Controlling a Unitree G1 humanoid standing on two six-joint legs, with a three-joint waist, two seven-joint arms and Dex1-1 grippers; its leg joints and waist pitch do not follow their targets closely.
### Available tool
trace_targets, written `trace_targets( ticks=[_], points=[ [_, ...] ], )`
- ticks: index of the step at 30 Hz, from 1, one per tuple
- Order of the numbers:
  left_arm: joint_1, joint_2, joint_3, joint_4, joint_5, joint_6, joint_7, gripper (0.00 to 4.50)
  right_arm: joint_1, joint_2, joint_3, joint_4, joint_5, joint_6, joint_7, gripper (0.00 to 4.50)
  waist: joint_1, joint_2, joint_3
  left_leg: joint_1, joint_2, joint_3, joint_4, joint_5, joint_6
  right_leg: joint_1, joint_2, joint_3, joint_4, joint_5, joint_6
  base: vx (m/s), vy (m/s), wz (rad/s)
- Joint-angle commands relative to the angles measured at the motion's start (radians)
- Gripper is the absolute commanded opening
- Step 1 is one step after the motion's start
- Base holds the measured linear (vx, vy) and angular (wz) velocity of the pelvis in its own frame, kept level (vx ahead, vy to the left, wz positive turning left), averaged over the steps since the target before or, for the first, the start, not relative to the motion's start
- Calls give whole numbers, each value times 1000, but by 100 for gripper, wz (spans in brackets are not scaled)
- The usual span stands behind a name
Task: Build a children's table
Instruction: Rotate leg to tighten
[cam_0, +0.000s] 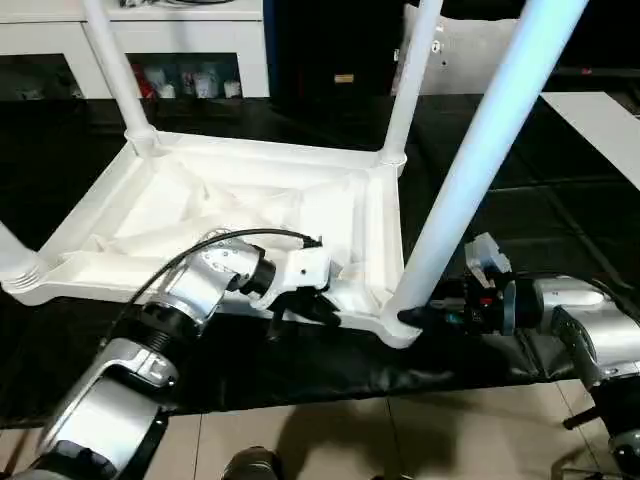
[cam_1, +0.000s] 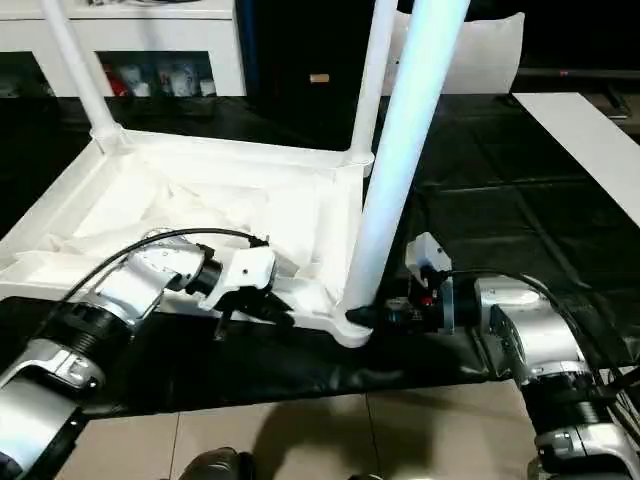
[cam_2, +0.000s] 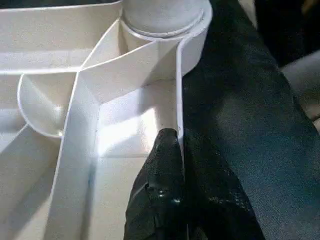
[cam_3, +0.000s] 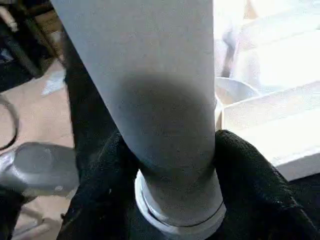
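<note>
Left eye view first: the children's table (cam_0: 250, 215) lies upside down on a black cloth (cam_0: 300, 365), ribbed underside up, and everything else is placed against it. Three legs stand in corner sockets — one at the far left corner (cam_0: 118, 65), one at the far right corner (cam_0: 412, 75), and the big near leg (cam_0: 480, 150) rising from the near right corner, leaning slightly toward the right as it climbs out of frame. At the table's near left corner another socket collar (cam_0: 20, 268) shows at the picture's edge. The right gripper (cam_0: 425, 316) comes in from the right of the table, level with the cloth, and its black fingers (cam_3: 250, 185) wrap both sides of the near leg just above its socket — grasping it, as the right wrist view makes plain. The left gripper (cam_0: 300, 308) sits at the table's near rim, just left of that same corner; in the left wrist view its fingers (cam_2: 162, 185) are clenched together, pressed against the inside of the rim wall (cam_2: 176, 115). Beyond the table's far edge stands a white cabinet (cam_0: 190, 45) with dark compartments, and tiled floor (cam_0: 400, 440) shows on the near side of the cloth
</note>
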Motion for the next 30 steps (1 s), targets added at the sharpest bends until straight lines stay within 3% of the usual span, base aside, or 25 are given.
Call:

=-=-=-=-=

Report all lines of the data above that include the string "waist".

Task answer:
Controlling a Unitree G1 humanoid standing on two six-joint legs, with a three-joint waist, two seven-joint arms and Dex1-1 grippers; its leg joints and waist pitch do not follow their targets closely.
  waist: joint_1, joint_2, joint_3

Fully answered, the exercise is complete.